I'm pretty sure we are, though interior pointers might cause a problem.

Any leads on where the crash happens yet? I've found a breakpoint on wrong_type_argument helpful, since we usually hit that when memory moves and the old pointer doesn't point to an object of the right type.

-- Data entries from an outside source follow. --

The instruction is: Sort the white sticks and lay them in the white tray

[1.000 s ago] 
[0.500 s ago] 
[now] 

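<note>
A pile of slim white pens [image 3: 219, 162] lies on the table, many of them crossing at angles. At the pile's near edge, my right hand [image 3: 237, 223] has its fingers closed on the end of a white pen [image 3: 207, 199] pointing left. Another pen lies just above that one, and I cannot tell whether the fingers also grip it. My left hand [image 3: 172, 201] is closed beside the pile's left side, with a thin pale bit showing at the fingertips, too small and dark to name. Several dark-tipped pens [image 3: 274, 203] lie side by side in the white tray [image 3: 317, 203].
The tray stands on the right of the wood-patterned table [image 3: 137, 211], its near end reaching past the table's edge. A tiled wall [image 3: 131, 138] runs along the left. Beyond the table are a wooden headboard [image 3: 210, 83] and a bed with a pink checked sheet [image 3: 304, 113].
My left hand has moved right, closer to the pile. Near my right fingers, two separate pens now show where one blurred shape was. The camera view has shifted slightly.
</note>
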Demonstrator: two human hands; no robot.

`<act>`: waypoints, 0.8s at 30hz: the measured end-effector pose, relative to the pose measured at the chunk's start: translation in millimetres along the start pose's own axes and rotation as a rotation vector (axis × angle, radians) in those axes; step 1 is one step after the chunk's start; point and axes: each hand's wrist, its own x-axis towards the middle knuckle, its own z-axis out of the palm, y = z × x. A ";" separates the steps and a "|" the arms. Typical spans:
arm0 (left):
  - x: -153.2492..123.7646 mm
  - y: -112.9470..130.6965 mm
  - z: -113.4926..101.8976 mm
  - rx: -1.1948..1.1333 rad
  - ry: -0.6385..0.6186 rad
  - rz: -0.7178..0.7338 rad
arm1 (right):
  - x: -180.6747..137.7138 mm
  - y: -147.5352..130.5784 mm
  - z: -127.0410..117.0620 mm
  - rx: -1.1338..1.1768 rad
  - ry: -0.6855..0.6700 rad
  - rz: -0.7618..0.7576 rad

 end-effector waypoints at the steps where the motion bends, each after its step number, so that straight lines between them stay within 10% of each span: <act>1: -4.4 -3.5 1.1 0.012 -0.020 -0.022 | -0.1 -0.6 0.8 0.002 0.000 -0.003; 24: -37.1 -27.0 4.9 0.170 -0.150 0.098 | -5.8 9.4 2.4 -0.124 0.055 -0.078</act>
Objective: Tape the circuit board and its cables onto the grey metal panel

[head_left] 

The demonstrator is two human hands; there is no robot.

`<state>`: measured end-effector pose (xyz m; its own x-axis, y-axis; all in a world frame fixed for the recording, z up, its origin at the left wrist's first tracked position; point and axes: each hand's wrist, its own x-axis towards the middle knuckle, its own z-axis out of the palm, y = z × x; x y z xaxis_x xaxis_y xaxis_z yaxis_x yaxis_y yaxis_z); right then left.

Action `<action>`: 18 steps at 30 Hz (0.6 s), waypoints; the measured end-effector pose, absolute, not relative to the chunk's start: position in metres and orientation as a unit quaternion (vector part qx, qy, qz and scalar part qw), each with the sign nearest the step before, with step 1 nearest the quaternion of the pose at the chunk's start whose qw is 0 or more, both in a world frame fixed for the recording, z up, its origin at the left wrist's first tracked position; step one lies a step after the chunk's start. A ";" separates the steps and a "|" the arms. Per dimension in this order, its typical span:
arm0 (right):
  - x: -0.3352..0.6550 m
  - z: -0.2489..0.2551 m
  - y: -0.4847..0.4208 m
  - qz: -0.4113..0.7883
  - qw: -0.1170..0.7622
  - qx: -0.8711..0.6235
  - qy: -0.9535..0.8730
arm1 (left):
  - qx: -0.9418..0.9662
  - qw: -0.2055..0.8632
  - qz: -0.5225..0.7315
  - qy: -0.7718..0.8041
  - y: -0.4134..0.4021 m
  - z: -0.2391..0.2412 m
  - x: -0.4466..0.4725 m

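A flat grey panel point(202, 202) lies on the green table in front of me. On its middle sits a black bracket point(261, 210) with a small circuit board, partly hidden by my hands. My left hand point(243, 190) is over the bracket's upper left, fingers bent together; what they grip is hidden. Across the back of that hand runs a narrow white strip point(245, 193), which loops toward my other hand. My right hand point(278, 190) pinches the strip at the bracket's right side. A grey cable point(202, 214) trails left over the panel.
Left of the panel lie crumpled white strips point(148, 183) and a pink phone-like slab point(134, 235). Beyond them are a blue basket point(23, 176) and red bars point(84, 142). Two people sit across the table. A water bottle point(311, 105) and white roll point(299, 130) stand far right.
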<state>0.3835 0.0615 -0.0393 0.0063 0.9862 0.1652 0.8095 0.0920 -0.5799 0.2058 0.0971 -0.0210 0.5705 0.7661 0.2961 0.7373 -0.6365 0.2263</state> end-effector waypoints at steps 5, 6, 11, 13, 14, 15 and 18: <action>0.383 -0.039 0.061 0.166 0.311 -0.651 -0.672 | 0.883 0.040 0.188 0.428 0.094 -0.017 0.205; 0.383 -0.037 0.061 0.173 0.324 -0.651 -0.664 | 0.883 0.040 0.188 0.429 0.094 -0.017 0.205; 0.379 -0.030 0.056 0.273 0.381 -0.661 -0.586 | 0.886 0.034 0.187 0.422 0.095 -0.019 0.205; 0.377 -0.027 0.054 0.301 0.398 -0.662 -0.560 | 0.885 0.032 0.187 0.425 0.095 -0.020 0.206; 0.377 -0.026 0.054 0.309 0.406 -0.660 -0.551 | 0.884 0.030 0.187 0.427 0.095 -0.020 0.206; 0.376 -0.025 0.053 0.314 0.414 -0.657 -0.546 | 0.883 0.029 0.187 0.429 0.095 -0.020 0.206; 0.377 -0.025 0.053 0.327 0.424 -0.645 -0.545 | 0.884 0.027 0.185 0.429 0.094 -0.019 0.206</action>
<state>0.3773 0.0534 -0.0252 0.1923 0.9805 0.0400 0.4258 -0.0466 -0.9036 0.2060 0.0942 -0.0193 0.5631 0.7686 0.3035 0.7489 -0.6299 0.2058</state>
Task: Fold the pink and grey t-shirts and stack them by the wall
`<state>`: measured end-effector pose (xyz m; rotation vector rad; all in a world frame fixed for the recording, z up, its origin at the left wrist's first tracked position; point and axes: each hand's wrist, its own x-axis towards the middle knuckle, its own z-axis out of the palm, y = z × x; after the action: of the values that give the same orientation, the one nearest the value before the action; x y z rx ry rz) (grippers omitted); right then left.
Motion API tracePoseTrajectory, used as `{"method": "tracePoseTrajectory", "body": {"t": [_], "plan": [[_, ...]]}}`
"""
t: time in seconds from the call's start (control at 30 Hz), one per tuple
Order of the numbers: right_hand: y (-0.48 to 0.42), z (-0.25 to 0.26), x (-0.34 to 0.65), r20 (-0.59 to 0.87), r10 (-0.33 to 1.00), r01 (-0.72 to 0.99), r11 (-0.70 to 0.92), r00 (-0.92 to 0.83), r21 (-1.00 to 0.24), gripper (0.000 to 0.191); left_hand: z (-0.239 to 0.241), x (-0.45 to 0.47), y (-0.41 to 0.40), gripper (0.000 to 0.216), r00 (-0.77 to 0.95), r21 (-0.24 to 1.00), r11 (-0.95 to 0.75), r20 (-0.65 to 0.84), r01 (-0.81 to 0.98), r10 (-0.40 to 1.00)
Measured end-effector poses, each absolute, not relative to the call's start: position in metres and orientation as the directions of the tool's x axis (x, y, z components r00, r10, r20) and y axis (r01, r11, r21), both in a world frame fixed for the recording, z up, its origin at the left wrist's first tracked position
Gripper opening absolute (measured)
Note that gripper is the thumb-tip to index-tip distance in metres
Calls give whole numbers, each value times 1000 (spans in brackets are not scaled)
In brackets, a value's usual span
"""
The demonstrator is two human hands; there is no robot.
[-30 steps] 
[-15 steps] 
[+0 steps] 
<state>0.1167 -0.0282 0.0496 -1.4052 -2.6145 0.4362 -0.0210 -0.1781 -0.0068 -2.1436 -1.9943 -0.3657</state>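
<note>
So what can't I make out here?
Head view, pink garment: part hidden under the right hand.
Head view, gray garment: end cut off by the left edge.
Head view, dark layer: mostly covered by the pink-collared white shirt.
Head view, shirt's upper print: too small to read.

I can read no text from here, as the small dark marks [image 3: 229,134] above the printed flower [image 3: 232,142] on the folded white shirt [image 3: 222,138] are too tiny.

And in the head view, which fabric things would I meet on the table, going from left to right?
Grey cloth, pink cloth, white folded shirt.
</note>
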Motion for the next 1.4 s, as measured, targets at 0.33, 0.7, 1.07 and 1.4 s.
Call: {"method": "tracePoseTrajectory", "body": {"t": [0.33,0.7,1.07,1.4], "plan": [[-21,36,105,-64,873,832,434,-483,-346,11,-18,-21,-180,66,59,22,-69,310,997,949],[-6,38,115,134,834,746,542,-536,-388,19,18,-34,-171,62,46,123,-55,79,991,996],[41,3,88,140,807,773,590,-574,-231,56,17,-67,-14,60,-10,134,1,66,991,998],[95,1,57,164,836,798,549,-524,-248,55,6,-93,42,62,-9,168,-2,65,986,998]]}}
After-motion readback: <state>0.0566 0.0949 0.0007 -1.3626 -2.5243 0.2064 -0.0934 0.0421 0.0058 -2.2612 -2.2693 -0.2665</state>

By the way, I'm done with the code for making base == client pointers and giving (almost) every object a header. Since it's a major change and can't really be split that well, I'm not sure yet how to install it, though it needs to be cleaned up still in any case... But when I do install it, it will require rebuilding of all .eln files, or there will be weird segfaults. (I guess we could bump the ABI constant in the nativecomp code to avoid that).

Pip



^ permalink raw reply	[flat|nested] 27+ messages in thread

* Re: MPS: assertion failed: header_type (h) != IGC_OBJ_FWD
  2024-07-16 16:13               ` Pip Cet
@ 2024-07-16 16:47                 ` Gerd Möllmann
  2024-07-17  7:51                 ` Andrea Corallo
  1 sibling, 0 replies; 27+ messages in thread
From: Gerd Möllmann @ 2024-07-16 16:47 UTC (permalink / raw)
  To: Pip Cet; +Cc: Helmut Eller, Eli Zaretskii, Paul Eggert, emacs-devel

Pip Cet <pipcet@protonmail.com> writes:

> Any leads on where the crash happens yet? I've found a breakpoint on
> wrong_type_argument helpful, since we usually hit that when memory
> moves and the old pointer doesn't point to an object of the right
> type.

Nothing giving the slightest clue. And it's all over the place when it
happens. No pattern I can recognize.

> By the way, I'm done with the code for making base == client pointers
> and giving (almost) every object a header. Since it's a major change
> and can't really be split that well, I'm not sure yet how to install
> it, though it needs to be cleaned up still in any case... But when I
> do install it, it will require rebuilding of all .eln files, or there
> will be weird segfaults. (I guess we could bump the ABI constant in
> the nativecomp code to avoid that).

I guess that's meanwhile something for Eli. I'm pretty ruthless in these
regards :-). Move fast, and so on.



^ permalink raw reply	[flat|nested] 27+ messages in thread

* Re: MPS: assertion failed: header_type (h) != IGC_OBJ_FWD
  2024-07-16 15:21               ` Eli Zaretskii
@ 2024-07-16 16:54                 ` Gerd Möllmann
  0 siblings, 0 replies; 27+ messages in thread
From: Gerd Möllmann @ 2024-07-16 16:54 UTC (permalink / raw)
  To: Eli Zaretskii; +Cc: eggert, pipcet, emacs-devel, eller.helmut

Eli Zaretskii <eliz@gnu.org> writes:

>> But it's not limited to struct members. The question is similar for
>> control stacks, and anything allocated via malloc. Given an address
>> range [start, end) to scan with scan_ambig, where can references be
>> found?
>
> AFAIU, each memory block allocated by malloc is guaranteed to have the
> alignment of the largest fundamental data type on the platform.  So
> yes, 8-byte alignment is guaranteed in this case.  (See also the
> max_align_t data type introduced by C11.)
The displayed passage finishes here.